■ **Exercise requirements**: Restate word for word the lines of the records below, starting at the line that contains "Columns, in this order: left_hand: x" and ending at the line that contains "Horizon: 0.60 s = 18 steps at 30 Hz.", with both of those lines included and nothing else.

■ **Data**:
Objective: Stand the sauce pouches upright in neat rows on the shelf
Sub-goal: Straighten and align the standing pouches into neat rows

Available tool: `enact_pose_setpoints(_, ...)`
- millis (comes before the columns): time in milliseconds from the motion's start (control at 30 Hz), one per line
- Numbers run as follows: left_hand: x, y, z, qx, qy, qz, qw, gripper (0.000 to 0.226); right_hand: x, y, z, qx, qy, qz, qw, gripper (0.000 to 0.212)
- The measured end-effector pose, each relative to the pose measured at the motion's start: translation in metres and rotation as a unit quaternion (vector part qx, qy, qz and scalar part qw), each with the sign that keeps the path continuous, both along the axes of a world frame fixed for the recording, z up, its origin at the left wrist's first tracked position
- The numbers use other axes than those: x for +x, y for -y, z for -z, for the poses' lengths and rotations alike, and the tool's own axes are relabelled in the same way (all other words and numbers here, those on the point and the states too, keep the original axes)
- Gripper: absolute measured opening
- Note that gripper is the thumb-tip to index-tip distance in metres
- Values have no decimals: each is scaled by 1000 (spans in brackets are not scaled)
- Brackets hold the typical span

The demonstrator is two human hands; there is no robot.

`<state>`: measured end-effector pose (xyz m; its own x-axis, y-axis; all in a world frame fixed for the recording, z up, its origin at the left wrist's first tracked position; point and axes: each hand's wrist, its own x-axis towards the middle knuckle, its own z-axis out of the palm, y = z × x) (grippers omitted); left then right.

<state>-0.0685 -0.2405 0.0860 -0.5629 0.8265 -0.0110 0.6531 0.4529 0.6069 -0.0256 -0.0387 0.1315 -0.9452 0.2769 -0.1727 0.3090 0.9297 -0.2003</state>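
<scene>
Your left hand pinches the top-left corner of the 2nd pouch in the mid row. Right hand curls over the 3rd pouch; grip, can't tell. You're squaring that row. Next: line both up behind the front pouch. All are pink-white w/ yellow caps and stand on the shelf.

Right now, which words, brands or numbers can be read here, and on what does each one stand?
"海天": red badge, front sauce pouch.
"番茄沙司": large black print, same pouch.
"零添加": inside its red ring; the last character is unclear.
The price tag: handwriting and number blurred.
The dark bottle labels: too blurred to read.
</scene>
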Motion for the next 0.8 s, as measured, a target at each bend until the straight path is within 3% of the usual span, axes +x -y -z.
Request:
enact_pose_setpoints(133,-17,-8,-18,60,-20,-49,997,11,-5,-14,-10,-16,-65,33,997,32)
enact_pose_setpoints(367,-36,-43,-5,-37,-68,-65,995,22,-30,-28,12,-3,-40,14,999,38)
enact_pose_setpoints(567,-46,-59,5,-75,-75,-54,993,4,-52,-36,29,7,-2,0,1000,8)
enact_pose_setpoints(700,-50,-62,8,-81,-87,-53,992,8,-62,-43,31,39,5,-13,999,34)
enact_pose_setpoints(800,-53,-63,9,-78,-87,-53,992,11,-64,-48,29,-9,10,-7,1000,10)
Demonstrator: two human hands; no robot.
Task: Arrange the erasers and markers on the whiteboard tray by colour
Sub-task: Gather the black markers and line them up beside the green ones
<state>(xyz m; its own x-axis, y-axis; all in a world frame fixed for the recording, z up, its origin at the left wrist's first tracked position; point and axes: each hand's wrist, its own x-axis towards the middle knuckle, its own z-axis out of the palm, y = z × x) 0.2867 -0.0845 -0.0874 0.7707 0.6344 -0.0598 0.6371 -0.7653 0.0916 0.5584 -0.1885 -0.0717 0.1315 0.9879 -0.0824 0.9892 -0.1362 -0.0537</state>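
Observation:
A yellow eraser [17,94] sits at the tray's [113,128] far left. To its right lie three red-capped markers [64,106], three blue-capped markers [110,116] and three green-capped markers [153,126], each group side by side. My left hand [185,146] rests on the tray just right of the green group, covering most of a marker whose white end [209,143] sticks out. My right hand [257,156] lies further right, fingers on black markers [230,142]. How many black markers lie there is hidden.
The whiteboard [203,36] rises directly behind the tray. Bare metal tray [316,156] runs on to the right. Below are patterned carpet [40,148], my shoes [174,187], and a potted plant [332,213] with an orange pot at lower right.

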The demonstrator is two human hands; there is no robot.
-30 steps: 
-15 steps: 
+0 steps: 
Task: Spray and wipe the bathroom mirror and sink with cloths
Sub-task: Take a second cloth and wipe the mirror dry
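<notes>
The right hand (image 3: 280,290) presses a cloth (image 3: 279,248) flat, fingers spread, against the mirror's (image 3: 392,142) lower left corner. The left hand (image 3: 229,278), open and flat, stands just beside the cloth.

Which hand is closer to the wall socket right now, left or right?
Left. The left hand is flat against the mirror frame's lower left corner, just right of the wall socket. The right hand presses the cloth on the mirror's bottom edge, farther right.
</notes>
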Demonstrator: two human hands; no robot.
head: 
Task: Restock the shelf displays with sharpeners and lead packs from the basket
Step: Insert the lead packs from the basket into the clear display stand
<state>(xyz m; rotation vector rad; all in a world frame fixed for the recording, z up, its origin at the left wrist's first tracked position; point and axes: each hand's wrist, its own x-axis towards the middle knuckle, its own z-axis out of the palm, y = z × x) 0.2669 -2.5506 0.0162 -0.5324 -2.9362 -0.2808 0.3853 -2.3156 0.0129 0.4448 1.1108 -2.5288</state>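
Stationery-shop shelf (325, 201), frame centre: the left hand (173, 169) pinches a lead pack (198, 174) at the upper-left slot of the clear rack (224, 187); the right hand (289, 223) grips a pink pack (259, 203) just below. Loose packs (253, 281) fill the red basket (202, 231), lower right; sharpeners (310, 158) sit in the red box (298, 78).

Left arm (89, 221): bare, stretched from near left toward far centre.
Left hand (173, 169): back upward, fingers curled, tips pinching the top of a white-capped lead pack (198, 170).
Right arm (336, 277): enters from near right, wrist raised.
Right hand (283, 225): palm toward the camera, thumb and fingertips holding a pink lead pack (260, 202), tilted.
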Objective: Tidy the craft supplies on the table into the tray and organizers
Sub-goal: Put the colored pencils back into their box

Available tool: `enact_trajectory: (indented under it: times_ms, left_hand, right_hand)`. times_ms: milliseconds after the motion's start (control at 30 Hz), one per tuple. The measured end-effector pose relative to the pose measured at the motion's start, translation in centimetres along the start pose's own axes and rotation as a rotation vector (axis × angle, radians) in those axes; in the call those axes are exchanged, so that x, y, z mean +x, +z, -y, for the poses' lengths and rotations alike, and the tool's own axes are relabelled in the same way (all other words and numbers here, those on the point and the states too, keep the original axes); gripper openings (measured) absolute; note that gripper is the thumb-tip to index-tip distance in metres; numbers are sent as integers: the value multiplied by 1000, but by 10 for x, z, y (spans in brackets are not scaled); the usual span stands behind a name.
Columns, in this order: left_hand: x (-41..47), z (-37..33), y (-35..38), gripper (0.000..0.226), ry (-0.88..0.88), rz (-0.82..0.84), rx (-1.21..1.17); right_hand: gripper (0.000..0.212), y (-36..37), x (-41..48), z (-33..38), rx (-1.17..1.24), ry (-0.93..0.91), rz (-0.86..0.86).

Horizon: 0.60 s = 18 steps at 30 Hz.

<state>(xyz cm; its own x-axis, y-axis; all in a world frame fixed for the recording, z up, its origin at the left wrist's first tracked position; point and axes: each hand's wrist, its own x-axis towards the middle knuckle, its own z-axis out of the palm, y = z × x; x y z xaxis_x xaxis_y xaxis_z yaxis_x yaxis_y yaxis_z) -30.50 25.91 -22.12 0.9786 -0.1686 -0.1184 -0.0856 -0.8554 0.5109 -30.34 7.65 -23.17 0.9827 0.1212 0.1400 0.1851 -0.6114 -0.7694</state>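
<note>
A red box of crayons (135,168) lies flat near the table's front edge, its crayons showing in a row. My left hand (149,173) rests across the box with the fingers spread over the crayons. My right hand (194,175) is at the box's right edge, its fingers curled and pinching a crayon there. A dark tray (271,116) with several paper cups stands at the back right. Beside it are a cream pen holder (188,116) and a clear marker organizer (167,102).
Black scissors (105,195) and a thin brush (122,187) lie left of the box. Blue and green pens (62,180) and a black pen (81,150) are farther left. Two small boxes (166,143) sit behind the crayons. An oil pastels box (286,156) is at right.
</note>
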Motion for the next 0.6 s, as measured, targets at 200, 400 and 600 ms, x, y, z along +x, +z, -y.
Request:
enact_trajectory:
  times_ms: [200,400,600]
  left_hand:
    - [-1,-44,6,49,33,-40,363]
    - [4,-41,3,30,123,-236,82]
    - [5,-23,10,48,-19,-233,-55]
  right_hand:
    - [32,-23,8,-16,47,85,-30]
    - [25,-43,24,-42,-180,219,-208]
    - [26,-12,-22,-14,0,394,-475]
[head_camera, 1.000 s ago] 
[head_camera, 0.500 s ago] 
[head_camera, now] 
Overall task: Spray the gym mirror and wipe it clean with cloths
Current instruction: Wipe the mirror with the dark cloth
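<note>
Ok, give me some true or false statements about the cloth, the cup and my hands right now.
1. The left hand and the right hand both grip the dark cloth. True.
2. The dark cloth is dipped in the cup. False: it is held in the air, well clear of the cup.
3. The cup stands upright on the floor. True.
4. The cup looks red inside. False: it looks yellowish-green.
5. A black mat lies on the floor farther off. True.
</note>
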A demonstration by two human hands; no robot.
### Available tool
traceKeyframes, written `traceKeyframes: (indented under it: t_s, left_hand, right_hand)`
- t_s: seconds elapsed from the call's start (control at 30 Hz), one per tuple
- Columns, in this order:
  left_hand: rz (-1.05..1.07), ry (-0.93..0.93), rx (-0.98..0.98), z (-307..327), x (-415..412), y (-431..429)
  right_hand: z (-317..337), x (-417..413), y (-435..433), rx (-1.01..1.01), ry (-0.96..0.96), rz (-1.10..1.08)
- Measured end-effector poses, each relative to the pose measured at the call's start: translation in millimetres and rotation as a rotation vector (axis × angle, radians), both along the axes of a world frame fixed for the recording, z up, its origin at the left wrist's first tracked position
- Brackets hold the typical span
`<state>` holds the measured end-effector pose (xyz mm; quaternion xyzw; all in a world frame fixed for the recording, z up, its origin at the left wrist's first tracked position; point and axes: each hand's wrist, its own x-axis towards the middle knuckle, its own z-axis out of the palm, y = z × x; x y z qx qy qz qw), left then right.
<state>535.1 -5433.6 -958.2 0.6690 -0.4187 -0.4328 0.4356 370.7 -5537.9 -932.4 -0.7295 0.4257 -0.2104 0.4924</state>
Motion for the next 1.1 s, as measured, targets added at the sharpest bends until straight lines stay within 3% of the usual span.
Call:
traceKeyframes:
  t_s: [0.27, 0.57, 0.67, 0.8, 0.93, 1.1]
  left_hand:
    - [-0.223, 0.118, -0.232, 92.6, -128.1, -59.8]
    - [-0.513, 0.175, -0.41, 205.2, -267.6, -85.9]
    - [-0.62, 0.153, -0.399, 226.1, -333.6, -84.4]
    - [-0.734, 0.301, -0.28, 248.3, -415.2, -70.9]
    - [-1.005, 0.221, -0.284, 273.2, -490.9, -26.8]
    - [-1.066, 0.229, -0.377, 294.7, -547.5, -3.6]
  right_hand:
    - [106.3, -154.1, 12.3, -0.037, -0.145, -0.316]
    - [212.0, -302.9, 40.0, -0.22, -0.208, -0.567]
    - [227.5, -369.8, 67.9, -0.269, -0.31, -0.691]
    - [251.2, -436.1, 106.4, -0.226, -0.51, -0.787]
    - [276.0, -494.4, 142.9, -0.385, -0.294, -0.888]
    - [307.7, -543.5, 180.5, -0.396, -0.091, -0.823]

■ **Expected output**:
Columns, in this order: left_hand: x (-41..47), z (-37..33), y (-35..38), gripper (0.000..0.226), ry (-0.88..0.88), rz (-0.82..0.84), rx (-1.21..1.17); right_hand: gripper (0.000..0.212), y (-36..37), x (-41..48), z (-33..38), rx (-1.17..1.24), ry (-0.93..0.91), rz (-0.86..0.86).

Horizon: 0.60 s = 18 steps at 30 Hz.

No additional output is expected for this exercise.